Climate:  The average range of weather conditions at any place that occur over a long period of time.

Cloud:  A mass of minute water droplets or ice crystals up in the sky.

Condense:  To turn a gas into a liquid by cooling.

Convection Current:  The circulation of air or a liquid due to heating.  As air is heated in one place, its particles speed up, pushing each other further apart.  Since now there are fewer air particles in the same space, warm air is less dense than cold air thus it rises.  The cooler air moves in to replace the rising warm air.  As the warm air rises, it cools because less heat is trapped higher up in the atmosphere.  Eventually this rising air begins to fall back down to the earth.  

Cumulonimbus Cloud:  A towering cloud that extends upward to levels of 6-7 km above the earth's surface.  Strong updraft and down drafts are associated with this cloud generating heavy rain and often hail.  Lightening and thunder are also characteristic of this cloud.

Dew Point:  The temperature at which the water vapor in the air condenses out into droplets of water forming precipitation.

Drizzle:  Very fine rain consisting of drops less than 0.5 mm in diameter.

Drought:  A serious shortage of precipitation.

Evaporate:  To change a liquid into a gas by heating.

Fog:  Clouds near the ground.

Front: The boundary between a warm and cold air mass.  If the cold air is moving in to replace the warm air, the front is called a cold front.  If the warm air mass is moving in to replace the cold air, it is called a warm front.

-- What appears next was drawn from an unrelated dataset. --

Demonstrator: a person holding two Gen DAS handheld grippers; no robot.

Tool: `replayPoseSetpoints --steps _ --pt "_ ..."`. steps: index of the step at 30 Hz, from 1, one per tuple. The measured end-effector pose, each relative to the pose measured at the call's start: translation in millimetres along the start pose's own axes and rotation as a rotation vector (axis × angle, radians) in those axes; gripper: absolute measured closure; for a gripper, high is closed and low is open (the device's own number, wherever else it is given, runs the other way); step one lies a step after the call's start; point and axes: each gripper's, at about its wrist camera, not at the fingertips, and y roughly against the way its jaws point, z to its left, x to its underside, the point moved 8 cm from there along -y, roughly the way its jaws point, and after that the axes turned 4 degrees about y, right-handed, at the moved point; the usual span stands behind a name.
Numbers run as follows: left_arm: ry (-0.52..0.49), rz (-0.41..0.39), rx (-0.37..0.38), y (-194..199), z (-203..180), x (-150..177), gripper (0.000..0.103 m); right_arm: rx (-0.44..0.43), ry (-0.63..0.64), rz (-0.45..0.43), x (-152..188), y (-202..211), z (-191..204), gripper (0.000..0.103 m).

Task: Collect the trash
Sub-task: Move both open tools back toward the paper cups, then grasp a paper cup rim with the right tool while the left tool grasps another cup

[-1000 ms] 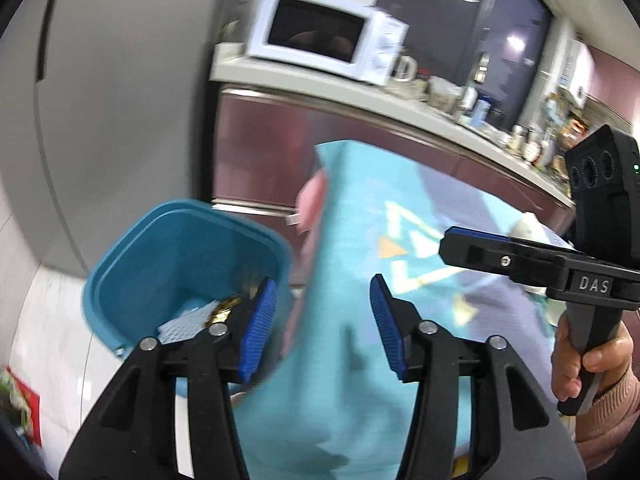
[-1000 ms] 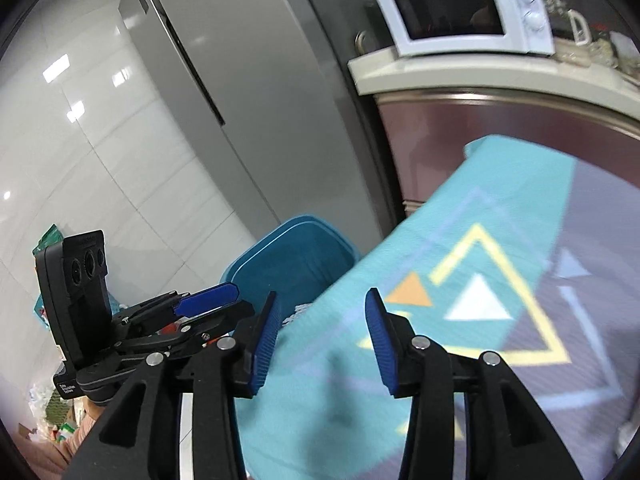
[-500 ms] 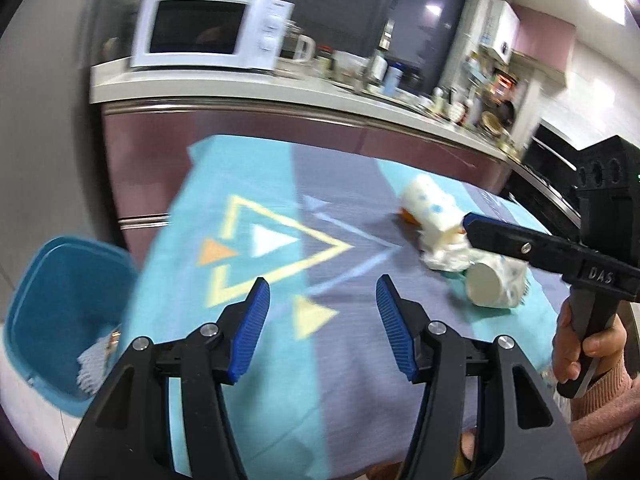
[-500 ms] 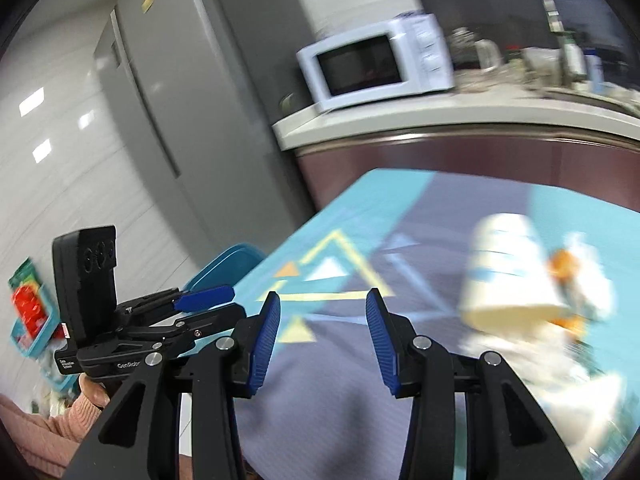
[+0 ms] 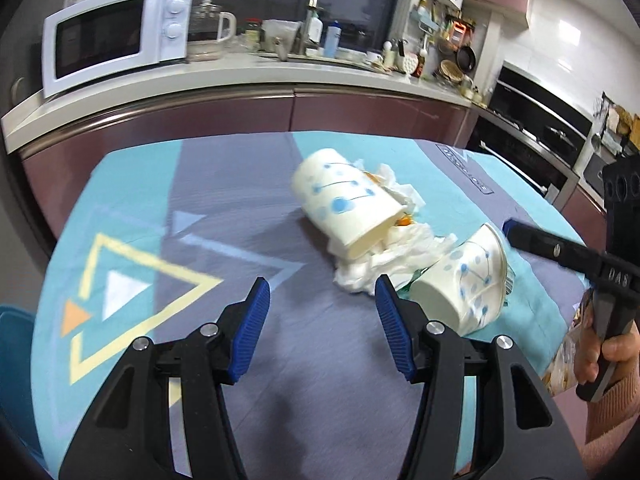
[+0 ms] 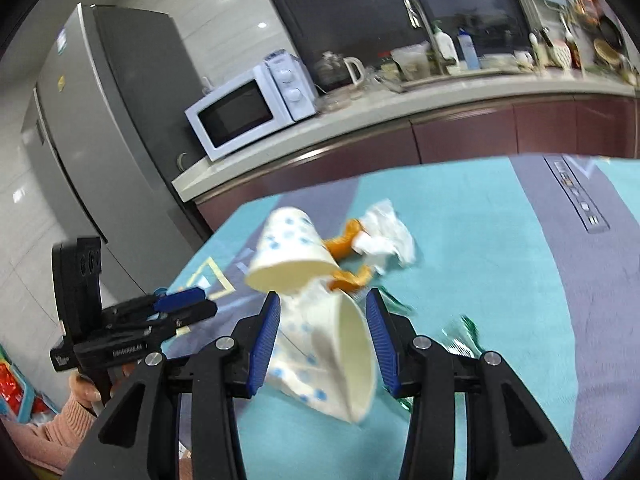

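Observation:
Two white paper cups with blue dots lie on their sides on the table. The far cup (image 5: 346, 200) (image 6: 290, 250) rests on crumpled white tissue (image 5: 384, 260) (image 6: 386, 236) and orange peel (image 6: 344, 242). The near cup (image 5: 464, 284) (image 6: 328, 356) lies between the open jaws of my right gripper (image 6: 326, 334), not squeezed. A green and clear wrapper (image 6: 460, 334) lies beside it. My left gripper (image 5: 322, 322) is open and empty, above the cloth, short of the trash pile.
The table wears a teal and grey cloth (image 5: 160, 240) with triangle shapes. A blue bin (image 5: 12, 340) shows at the left edge below the table. A kitchen counter with a white microwave (image 5: 116, 40) runs behind; a grey fridge (image 6: 100, 140) stands at the left.
Both grippers have swung from the blue bin at the table's left end over to the trash pile. The right gripper now straddles the near cup. Both stay open.

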Motion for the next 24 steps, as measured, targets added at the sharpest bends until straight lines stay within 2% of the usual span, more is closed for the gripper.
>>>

Hail:  Round or irregular lumps of ice formed by movement of ice through super cooled moisture in the upper part of thunderheads.

Humidity:  A measure of the amount of moisture in the air.

Kinetic Energy:  Energy moving particles such as atoms or molecules.  The more heat added to particles the more kinetic energy or motion they have.

Mass:  The amount of matter (concentration of particles) per unit volume of a substance, measured in grams.

Meteorology:  The study of weather.

Precipitation:  The name for moisture that falls out of the clouds.

Radiant Energy:  Energy from the sun that travels in waves and does not require a medium for its transmission.

Relative Humidity:  A measure of the amount of moisture in the air relative to the amound the air can hold at that temperature.  It is expressed as a percentage.

Saturated Air:  Air that holds as much moisture as is possible at a particular temperature.

Sleet:  Super cooled rain that freezes onto cold surfaces upon contact.

Snow:  A form of precipitation that comes in the form of flakes.  Consists of clusters of ice crystal frozen together into six sided shapes.  Snow forms only when the air is cold enough to freeze the moisture as it condenses out of the air.

Temperature:  The amount of heat in a substance.  Expressed in degrees or Fahrenheit or Centigrade.

Thermometer:  An instrument used to measure temperature.

Water Cycle:  The evaporation of moisture from a body of water into the air, the condensation of this moisture into precipitation, and its run as a river or stream back to the body of water where it started.

Weather:  The condition of the atmosphere with respect to heat/cold, wetness/dryness, clearness/cloudiness for a period of time.

Weight:  The gravitational force the Earth exerts on an object.  Weight is measured in Newtons.

Wind:  The movement of air along the ground.  Light air movements are called breezes.

Wind Chill:  A simple measure of the chilling effect experienced by the human body when strong winds are combined with freezing temperatures.  The larger the wind chill, the faster the rate of cooling.